Th\'eor\`eme de Poincar\'e-Alexander pour les domaines mod\`eles. Poincare-Alexander Theorem for model domains

TL;DR

This paper extends the Poincaré-Alexander Theorem to model domains in complex and almost complex manifolds, showing that strongly pseudoconvex homogeneous domains are biholomorphic to these models.

Contribution

The paper generalizes the Poincaré-Alexander Theorem to include model domains in almost complex manifolds, broadening the class of domains known to be biholomorphic to strongly pseudoconvex homogeneous domains.

Findings

Strongly pseudoconvex homogeneous domains are biholomorphic to model domains.

Extension of the Poincaré-Alexander Theorem to almost complex manifolds.

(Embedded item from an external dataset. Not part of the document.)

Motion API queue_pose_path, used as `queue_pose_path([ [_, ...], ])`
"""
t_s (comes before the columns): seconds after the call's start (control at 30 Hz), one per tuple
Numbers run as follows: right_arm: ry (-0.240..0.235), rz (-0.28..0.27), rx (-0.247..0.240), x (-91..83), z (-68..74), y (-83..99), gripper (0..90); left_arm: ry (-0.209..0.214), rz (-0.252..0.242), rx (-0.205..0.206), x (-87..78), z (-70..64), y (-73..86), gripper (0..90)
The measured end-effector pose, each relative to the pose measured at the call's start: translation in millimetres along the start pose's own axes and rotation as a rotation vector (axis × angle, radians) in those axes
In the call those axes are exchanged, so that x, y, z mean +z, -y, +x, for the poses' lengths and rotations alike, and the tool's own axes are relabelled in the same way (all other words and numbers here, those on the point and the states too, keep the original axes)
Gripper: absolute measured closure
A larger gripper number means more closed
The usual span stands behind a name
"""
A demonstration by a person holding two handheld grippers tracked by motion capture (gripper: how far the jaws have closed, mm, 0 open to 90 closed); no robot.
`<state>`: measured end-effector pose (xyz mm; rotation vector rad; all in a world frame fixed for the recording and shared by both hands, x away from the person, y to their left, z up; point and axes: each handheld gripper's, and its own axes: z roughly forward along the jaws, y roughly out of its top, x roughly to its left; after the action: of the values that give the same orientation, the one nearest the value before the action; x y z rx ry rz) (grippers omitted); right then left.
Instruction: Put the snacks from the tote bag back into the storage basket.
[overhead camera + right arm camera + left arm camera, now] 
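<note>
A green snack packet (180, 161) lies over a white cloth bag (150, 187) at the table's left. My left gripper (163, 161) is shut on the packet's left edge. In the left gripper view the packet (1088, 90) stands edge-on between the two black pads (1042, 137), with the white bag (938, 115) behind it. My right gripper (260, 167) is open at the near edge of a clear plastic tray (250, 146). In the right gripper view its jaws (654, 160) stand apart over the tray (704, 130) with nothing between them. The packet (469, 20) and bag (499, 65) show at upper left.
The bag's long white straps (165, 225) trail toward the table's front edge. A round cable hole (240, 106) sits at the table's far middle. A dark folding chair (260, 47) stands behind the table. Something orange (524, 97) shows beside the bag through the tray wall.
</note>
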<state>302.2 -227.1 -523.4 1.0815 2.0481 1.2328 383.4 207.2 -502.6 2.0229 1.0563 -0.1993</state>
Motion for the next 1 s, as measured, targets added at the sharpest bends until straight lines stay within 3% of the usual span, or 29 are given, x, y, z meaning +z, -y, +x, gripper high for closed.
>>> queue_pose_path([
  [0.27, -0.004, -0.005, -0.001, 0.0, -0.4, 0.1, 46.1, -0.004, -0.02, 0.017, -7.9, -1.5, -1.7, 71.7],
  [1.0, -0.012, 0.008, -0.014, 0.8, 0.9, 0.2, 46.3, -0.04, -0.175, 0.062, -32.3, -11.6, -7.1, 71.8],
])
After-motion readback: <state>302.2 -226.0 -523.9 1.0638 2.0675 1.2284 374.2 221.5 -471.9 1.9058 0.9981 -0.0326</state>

Identification of conditions under which biholomorphisms extend to model domains.

Abstract

The Poincar\'e-Alexander Theorem states that holomorphic mappings defined on an open subset of the unit ball of $C^n$ may, under certain conditions, be extended to a biholomorphism of the unit ball. In a complex manifold, every strongly pseudoconvex homogeneous domain is biholomorphic to the unit ball. In an almost complex manifold, the unit ball is not the only strongly pseudoconvex homogeneous domain. A strongly pseudoconvex homogeneous domain is biholomorphic to a model domain. The aim of this paper is to extend this theorem to model domains.